§ COLLECTED DATA:
--------------------

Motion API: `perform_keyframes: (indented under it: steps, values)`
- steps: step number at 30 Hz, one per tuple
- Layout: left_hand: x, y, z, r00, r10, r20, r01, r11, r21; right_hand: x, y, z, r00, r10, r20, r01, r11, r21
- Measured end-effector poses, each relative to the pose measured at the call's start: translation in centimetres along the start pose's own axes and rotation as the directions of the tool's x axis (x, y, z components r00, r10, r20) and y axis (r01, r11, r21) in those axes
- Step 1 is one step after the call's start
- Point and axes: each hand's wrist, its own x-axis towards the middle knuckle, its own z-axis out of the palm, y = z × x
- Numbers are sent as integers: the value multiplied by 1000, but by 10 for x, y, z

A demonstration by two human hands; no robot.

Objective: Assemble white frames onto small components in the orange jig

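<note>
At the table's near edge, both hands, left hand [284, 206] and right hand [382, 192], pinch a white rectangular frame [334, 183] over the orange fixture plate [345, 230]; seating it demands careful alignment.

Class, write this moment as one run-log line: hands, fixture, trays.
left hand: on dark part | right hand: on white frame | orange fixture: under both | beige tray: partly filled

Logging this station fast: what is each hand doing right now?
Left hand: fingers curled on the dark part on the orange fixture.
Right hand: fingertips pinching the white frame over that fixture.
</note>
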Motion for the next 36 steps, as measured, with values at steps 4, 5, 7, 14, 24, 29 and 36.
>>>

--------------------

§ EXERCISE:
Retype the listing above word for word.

§ ANSWER SPACE:
Motion API: `perform_keyframes: (indented under it: steps, values)`
- steps: step number at 30 Hz, one per tuple
- Layout: left_hand: x, y, z, r00, r10, r20, r01, r11, r21; right_hand: x, y, z, r00, r10, r20, r01, r11, r21
- Measured end-effector poses, each relative to the pose measured at the call's start: translation in centimetres along the start pose's own axes and rotation as the directions of the tool's x axis (x, y, z components r00, r10, r20) and y axis (r01, r11, r21) in those axes
- Step 1 is one step after the call's start
- Point and axes: each hand's wrist, its own x-axis towards the middle knuckle, its own z-axis out of the palm, y = z × x
- Numbers are sent as integers: the value multiplied by 1000, but by 10 for x, y, z

A demonstration by two human hands; no robot.

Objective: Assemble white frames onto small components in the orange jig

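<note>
At the table's near edge, both hands, left hand [284, 206] and right hand [382, 192], pinch a white rectangular frame [334, 183] over the orange fixture plate [345, 230]; seating it demands careful alignment.

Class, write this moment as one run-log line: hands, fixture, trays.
left hand: on dark part | right hand: on white frame | orange fixture: under both | beige tray: partly filled

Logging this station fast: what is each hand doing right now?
Left hand: fingers curled on the dark part on the orange fixture.
Right hand: fingertips pinching the white frame over that fixture.
</note>
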Motion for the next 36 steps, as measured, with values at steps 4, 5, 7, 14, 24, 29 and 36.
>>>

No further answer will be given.